Balcom: Each song has a unique feel and emotion to it, and that variety really takes a bit more pondering to connect the dots between all of the numbers. I feel that this allows for a bit more freedom of expression from each soloist and performer in their particular songs, while still feeling that connection to the other songs in the cycle that have similar undercurrents and motivations.
Q: Benj Pasek and Justin Paul are now very well known for their award-winning work on La La Land, Dear Evan Hansen, and The Greatest Showman. Does that make it a “safer” bet to produce something of theirs that not many people may have heard of?
McSweeney: I think Pasek and Paul's growth in popularity definitely makes producing their first ever show a little "safer." It's kind of an unfortunate side of the business. Until certain writers, directors, producers, or actors are big enough to draw a crowd, a lot of important stories go unheard. However, in this case, it's working for our benefit and theirs. More people will show up to listen to their very first creation because they saw The Greatest Showman the other night, or because they've seen or at least listened to Dear Evan Hansen or La La Land. It's exciting to see and be familiar with their present successes, but to then get to experience where it all began.
Balcom: The show is being put on in the Kerrytown Concert House, which is where it originally premiered back when the composers were undergrads at the University of Michigan.

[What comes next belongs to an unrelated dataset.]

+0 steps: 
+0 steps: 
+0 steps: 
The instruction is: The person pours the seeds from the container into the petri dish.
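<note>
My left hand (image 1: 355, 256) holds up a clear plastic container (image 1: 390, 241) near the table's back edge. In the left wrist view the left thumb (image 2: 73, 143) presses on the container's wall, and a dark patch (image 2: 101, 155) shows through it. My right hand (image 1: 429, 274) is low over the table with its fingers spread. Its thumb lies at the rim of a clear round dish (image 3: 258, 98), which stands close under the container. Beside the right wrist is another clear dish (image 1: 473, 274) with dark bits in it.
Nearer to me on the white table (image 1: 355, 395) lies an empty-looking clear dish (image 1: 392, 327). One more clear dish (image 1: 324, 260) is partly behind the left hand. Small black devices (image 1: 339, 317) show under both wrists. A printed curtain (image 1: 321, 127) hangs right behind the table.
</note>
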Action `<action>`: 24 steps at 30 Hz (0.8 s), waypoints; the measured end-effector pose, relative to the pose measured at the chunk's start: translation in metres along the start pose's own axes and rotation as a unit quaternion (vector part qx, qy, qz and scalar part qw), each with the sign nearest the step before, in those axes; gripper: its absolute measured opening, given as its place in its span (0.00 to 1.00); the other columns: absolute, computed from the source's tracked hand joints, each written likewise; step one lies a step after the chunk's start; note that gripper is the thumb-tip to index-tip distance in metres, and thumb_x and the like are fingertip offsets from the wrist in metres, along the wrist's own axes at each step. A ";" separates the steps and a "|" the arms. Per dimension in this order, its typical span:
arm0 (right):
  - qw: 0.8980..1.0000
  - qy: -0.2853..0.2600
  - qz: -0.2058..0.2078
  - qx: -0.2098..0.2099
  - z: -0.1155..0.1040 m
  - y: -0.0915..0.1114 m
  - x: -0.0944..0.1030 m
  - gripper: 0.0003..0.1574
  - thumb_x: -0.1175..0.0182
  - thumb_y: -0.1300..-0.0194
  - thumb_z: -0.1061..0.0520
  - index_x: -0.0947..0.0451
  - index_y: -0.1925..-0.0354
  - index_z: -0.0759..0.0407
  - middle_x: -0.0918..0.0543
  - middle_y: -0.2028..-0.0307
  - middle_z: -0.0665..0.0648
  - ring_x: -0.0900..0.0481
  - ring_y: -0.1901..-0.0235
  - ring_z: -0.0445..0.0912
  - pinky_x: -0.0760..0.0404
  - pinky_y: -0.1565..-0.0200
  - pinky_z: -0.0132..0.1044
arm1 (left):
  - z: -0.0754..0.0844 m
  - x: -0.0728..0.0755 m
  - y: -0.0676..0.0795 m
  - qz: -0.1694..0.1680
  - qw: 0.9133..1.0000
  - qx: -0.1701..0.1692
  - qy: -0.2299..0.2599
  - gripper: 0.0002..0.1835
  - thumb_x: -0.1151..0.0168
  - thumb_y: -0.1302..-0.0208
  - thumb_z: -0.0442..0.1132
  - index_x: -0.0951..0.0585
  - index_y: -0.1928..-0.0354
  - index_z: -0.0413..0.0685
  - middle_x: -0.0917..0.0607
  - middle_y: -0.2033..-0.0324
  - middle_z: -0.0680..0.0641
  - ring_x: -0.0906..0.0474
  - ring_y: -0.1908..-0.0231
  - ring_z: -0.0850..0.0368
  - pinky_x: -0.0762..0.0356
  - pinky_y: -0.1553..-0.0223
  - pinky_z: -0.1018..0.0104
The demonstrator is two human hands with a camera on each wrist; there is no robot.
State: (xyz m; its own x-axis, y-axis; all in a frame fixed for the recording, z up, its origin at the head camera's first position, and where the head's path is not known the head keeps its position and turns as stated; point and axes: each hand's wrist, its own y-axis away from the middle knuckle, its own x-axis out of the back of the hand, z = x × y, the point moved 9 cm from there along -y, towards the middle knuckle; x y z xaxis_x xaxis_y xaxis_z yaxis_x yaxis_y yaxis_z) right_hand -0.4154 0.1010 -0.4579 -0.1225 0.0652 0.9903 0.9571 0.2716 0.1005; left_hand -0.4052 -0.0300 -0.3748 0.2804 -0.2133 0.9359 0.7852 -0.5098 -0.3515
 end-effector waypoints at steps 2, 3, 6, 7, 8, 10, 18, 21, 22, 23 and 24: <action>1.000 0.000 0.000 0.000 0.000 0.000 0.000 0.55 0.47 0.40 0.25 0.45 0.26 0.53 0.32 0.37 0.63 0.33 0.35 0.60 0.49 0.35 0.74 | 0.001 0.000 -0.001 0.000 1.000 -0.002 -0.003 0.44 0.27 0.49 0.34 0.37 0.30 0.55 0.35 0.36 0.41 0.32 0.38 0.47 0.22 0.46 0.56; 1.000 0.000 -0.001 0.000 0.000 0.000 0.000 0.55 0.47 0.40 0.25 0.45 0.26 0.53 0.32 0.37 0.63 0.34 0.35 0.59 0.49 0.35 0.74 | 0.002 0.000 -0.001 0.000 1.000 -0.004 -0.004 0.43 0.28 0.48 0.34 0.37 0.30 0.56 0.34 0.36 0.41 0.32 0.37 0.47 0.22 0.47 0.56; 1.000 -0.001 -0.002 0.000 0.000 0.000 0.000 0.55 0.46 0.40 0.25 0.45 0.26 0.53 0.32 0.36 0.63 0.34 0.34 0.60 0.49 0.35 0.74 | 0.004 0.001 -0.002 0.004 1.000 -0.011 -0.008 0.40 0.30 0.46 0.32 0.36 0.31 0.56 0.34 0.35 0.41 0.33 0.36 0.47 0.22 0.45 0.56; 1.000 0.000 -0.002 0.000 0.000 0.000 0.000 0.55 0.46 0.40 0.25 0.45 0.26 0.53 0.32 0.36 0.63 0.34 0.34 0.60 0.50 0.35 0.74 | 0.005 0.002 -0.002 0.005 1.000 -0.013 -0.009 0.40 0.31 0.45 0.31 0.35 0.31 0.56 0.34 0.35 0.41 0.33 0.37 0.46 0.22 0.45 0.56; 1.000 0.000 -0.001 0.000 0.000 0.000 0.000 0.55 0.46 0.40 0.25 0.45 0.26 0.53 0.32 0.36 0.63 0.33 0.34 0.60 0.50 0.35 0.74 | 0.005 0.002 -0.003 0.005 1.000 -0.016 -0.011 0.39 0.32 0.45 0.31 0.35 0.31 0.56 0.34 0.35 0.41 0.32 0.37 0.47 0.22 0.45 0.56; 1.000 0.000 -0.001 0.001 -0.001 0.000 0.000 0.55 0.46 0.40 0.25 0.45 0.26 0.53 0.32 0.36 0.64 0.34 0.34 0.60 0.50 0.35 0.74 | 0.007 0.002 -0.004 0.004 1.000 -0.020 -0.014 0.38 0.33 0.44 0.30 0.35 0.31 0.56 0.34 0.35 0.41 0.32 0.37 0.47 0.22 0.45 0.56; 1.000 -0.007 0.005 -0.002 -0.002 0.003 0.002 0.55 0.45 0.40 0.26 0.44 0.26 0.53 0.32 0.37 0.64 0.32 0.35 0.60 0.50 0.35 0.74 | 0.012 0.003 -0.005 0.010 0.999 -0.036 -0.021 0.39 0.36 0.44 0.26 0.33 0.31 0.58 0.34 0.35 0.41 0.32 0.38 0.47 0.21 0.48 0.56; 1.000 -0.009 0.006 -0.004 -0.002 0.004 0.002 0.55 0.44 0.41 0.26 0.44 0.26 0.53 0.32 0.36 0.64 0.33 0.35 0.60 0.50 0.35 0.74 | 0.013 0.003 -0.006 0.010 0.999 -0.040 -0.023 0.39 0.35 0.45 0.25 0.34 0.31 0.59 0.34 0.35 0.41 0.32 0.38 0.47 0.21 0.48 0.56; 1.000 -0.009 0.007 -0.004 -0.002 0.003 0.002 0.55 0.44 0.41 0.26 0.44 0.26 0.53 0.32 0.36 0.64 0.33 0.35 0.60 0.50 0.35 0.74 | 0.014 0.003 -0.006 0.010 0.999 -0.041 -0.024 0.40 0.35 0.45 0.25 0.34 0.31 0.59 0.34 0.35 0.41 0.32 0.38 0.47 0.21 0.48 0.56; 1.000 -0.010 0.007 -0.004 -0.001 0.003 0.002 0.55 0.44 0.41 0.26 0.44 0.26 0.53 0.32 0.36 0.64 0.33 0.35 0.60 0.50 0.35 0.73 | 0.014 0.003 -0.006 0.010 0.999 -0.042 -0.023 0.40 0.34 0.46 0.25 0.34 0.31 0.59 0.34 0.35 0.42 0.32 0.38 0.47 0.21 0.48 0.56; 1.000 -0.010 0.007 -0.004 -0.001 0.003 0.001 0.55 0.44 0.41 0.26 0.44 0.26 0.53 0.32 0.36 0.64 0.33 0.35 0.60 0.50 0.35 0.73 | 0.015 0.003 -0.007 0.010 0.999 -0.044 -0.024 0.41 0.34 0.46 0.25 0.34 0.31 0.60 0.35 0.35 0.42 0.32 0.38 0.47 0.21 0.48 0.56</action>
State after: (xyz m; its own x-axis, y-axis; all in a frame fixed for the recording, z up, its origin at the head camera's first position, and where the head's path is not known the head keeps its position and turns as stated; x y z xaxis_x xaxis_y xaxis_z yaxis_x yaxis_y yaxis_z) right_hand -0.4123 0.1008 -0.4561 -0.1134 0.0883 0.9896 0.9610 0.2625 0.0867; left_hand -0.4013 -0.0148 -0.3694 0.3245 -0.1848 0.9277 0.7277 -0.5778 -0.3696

Q: This is essentially a show about 20-somethings trying to navigate this decade of their lives. As actors in your 20s, does the possible familiarity with the situations or feelings in the show make it easier or more difficult to perform?
Pecek: The familiarity is a double-edged sword. Personal connection to our material is always good but many of these characters are hurt or angry. Empathizing with our music too strongly means we have to feel those things on a deeper level as well, which can be exhausting. One number we sing tells a story I feel like I’m living but like I haven’t gotten to the last verse yet, if that makes sense. It’s a bit surreal.
Balcom: The familiarity of the subject matter in the show makes it personally easier to relate with. As actors, it’s important to be able to draw from personal experience to create lifelike characters for the stage, and the feelings and situations portrayed in Edges lend themselves to being quite easily accessible for both me, personally, as well as my castmates.
McSweeney: Being in our 20s while portraying people that same age has made the process both easier and more difficult. It's made it easier to connect with these characters and to tell their stories, but at times, because it's so prevalent for all of us, it can hit home a little harder which can make performing it difficult. It's been a really cool experience though to get to tell these stories that we can relate to so easily while being directed by two other adults that had totally different struggles in their 20s.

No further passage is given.